Work task —
From the records below, please return each line that holds the word "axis".

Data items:

========================================

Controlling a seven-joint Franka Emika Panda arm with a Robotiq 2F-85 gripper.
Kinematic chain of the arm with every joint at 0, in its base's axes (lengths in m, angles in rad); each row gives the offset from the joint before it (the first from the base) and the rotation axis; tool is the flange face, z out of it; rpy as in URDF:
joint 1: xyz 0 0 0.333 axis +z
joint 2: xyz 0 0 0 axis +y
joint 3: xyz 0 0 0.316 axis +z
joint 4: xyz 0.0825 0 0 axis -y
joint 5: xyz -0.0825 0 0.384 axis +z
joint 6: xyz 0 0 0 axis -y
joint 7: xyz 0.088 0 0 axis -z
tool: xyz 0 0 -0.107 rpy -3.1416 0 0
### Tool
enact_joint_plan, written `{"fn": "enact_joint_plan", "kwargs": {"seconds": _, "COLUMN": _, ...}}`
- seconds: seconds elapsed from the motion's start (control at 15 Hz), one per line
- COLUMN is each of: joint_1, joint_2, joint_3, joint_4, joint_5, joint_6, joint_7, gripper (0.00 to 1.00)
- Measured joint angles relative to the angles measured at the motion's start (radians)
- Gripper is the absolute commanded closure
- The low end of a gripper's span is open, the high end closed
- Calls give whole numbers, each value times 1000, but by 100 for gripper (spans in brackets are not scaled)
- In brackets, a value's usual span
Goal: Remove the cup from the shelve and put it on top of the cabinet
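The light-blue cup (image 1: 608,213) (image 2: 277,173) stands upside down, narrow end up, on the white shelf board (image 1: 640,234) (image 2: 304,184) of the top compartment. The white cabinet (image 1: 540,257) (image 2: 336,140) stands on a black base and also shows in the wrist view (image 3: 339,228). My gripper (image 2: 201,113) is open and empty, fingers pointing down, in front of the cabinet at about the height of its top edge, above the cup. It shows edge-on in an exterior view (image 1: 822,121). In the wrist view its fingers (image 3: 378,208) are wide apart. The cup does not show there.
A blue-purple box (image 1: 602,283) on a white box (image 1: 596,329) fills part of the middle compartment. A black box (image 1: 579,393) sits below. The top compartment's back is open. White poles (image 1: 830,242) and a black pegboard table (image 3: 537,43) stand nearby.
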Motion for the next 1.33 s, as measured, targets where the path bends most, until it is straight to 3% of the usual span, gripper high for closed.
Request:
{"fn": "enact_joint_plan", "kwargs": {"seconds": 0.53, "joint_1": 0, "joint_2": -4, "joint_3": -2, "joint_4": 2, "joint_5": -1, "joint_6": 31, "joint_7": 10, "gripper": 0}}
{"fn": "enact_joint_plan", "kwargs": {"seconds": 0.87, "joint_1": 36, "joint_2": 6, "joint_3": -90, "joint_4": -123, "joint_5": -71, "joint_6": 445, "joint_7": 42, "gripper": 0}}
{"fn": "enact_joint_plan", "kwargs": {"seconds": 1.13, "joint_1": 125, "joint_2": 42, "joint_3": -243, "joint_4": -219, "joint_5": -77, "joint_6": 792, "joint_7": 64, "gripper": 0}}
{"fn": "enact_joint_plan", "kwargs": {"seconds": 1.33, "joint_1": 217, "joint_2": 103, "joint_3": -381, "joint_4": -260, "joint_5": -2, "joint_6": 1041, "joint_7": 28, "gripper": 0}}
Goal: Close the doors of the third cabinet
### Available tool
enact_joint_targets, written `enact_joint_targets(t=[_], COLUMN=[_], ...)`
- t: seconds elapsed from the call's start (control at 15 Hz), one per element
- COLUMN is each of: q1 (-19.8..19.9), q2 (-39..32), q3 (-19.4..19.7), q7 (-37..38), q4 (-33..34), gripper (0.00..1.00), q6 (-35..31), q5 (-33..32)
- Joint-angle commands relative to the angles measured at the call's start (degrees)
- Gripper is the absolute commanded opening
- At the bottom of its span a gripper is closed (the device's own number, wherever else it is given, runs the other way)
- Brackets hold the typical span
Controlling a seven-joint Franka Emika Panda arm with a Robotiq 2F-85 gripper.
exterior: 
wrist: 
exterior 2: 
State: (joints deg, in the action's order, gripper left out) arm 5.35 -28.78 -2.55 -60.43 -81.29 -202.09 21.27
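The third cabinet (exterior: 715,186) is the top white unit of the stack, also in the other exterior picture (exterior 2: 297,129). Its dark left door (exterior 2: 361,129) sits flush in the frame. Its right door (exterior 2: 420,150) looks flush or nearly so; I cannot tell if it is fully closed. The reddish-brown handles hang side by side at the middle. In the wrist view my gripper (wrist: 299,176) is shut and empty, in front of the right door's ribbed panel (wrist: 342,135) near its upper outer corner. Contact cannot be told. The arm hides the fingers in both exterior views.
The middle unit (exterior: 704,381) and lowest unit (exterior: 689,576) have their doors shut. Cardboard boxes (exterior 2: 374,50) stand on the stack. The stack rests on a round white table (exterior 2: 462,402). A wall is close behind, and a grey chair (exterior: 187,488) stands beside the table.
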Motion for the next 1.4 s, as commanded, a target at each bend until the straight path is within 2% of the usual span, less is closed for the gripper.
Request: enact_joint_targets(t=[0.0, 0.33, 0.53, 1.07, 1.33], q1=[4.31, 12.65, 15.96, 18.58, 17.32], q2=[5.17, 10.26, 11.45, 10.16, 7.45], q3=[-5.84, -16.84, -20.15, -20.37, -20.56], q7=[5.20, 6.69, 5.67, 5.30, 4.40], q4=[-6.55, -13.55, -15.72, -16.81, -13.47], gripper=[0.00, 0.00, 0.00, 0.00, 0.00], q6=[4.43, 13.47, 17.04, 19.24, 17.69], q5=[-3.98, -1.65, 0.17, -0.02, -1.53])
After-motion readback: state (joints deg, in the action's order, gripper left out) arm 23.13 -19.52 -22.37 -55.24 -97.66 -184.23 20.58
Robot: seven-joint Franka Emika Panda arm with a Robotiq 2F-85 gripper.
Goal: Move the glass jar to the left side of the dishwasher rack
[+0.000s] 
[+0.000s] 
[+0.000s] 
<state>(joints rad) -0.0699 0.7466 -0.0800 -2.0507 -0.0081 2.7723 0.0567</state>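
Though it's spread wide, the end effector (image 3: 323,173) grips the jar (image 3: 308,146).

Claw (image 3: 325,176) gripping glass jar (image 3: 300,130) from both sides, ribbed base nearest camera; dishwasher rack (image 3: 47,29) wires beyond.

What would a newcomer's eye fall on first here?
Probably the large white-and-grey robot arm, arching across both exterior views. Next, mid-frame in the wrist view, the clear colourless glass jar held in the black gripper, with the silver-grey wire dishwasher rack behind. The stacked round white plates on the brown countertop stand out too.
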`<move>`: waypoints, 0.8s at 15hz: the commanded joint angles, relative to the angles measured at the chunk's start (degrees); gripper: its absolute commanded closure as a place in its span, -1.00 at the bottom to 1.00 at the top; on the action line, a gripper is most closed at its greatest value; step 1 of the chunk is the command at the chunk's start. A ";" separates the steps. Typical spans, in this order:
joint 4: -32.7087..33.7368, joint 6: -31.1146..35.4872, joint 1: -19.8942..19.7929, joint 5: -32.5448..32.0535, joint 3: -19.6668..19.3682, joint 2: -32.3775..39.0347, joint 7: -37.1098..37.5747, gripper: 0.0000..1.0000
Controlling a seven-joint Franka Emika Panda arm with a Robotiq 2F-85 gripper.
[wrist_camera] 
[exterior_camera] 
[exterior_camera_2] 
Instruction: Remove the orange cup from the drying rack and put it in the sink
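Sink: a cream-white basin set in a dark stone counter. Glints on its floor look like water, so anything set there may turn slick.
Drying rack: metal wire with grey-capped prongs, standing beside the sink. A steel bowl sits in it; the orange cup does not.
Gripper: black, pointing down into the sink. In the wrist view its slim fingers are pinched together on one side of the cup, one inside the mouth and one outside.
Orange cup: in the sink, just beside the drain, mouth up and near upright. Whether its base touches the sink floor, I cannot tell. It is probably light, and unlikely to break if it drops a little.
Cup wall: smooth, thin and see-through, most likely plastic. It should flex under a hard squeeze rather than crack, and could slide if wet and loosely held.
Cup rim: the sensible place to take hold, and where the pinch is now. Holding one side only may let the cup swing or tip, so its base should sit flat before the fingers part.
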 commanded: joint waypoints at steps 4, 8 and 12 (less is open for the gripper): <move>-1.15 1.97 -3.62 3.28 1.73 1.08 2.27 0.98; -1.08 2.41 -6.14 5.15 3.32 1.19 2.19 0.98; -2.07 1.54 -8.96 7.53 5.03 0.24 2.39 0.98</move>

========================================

Solution for this problem —
Kinematic chain of the arm with every joint at 0, in its base's axes (lengths in m, angles in rad); each row gives the offset from the joint before it (the first from the base) and the rotation axis; tool is the flange face, z out of it; rpy as in URDF:
joint 1: xyz 0 0 0.333 axis +z
joint 2: xyz 0 0 0 axis +y
joint 3: xyz 0 0 0.316 axis +z
joint 4: xyz 0.0825 0 0 axis -y
joint 5: xyz -0.0825 0 0.384 axis +z
joint 6: xyz 0 0 0 axis -y
joint 7: xyz 0.088 0 0 axis -z

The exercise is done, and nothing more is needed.